§ **What you are asked to do**
Only the lines from the top of the data through the line containing "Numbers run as" should be duplicated, exactly as they appear.

§ **Exercise data**
·····

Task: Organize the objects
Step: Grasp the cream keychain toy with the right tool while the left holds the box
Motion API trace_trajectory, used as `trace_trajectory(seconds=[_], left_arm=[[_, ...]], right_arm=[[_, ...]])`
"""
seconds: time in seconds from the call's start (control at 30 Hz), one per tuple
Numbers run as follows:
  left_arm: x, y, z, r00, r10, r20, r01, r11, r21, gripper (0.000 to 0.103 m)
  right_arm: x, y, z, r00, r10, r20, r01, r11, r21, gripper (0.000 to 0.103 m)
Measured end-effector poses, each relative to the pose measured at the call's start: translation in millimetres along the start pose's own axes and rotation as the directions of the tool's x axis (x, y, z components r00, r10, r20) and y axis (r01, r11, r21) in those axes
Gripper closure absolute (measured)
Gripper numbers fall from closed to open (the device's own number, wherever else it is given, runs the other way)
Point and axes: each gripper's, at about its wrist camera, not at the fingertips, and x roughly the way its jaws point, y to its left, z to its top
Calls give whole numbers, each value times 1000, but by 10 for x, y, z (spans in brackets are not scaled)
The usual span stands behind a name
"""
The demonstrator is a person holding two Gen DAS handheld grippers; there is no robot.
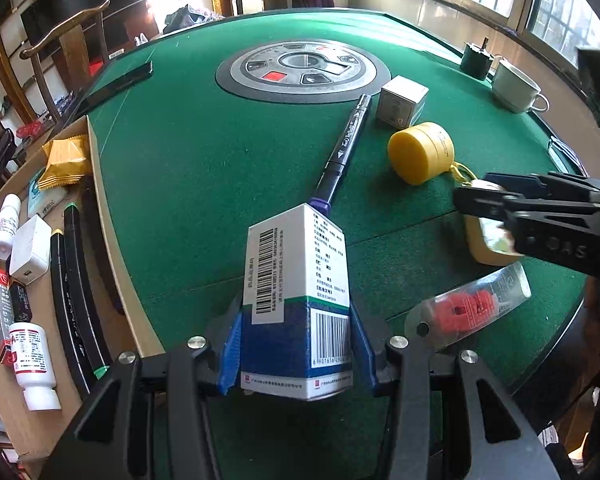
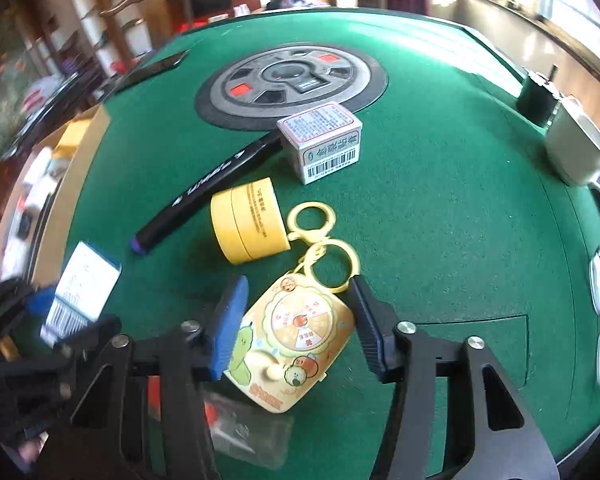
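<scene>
My left gripper (image 1: 296,320) is shut on a blue-and-white medicine box (image 1: 296,276), held upright just above the green table (image 1: 204,168); the box also shows at the left of the right wrist view (image 2: 86,286). My right gripper (image 2: 294,320) points down at a yellow cartoon keychain toy (image 2: 296,344) lying on the felt, with a pad against each side of it. Its yellow rings (image 2: 320,240) stretch toward a yellow round jar (image 2: 248,220). From the left wrist view the right gripper (image 1: 474,190) comes in from the right over the toy (image 1: 486,246).
A black marker (image 1: 346,144), a small white box (image 1: 402,102) and a clear packet with a red item (image 1: 468,304) lie nearby. A cardboard tray (image 1: 96,184) at the left holds bottles, pens and a charger. A white cup (image 2: 576,152) stands at the far right edge.
</scene>
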Motion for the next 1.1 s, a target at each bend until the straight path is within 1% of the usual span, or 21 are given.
trace_trajectory(seconds=[0.07,0.1,0.17,0.2,0.27,0.3,0.4,0.43,0.47,0.57,0.63,0.73,0.77,0.8,0.83,0.87,0.9,0.93,0.97,1.0,1.1], left_arm=[[6,-5,4,1000,1,1,-1,1000,0,56],[6,-15,7,1000,3,1,-3,1000,3,56],[4,-29,8,1000,5,2,-5,1000,8,56],[5,-35,10,1000,6,3,-6,1000,8,56],[6,-40,14,1000,5,2,-5,1000,5,56],[6,-44,15,1000,7,2,-7,1000,5,56],[6,-47,21,1000,9,2,-9,1000,8,56],[6,-46,19,1000,9,3,-9,1000,9,56],[6,-48,17,1000,10,3,-10,1000,10,56],[4,-44,8,1000,8,7,-8,1000,9,56],[3,-49,2,1000,11,10,-11,1000,8,56],[-3,-53,-8,1000,16,14,-16,1000,10,55],[-4,-55,-9,1000,17,14,-17,1000,10,55],[-3,-53,-9,1000,17,15,-18,1000,12,55],[-5,-57,-14,1000,20,19,-20,1000,12,55],[-7,-59,-21,999,22,23,-22,1000,13,56],[-9,-63,-27,999,22,28,-23,1000,17,56],[-13,-66,-32,999,23,34,-24,1000,20,61],[-16,-67,-40,999,6,38,-6,1000,15,65],[-25,-67,-41,999,-2,43,2,1000,9,69],[-40,-90,-48,998,19,66,-20,1000,7,69]], right_arm=[[-69,-75,-36,1000,-1,15,1,999,-32,58],[-132,-119,-61,999,-19,44,22,997,-75,58],[-192,-184,-108,997,-68,44,73,991,-111,58],[-239,-231,-124,994,-94,61,100,988,-116,56],[-348,-339,-156,974,-202,103,211,974,-79,55],[-395,-376,-174,970,-217,107,224,973,-59,55],[-467,-508,-264,995,-73,64,71,997,35,55],[-470,-558,-301,999,10,46,-15,995,102,55],[-458,-577,-334,998,54,32,-58,986,154,53],[-405,-608,-453,998,64,-8,-59,960,273,52],[-403,-612,-481,998,61,15,-62,949,309,48],[-359,-483,-428,1000,-6,4,4,961,277,42],[-333,-401,-397,999,-38,-6,39,969,243,38],[-291,-322,-390,997,-78,-18,80,977,196,37],[-239,-197,-385,988,-153,-28,155,981,114,37],[-226,-165,-392,982,-187,-26,188,979,77,37],[-225,-139,-406,982,-191,4,190,980,55,38],[-236,-172,-432,985,-170,16,169,984,54,43],[-262,-195,-449,985,-173,31,171,984,41,57],[-283,-229,-465,984,-170,44,169,985,29,57],[-365,-369,-563,989,-123,81,119,992,47,57]])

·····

§ **Result for this task**
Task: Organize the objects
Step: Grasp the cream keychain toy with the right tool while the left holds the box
Motion API trace_trajectory, used as `trace_trajectory(seconds=[_], left_arm=[[_, ...]], right_arm=[[_, ...]])`
"""
seconds: time in seconds from the call's start (control at 30 Hz), one per tuple
Numbers run as follows:

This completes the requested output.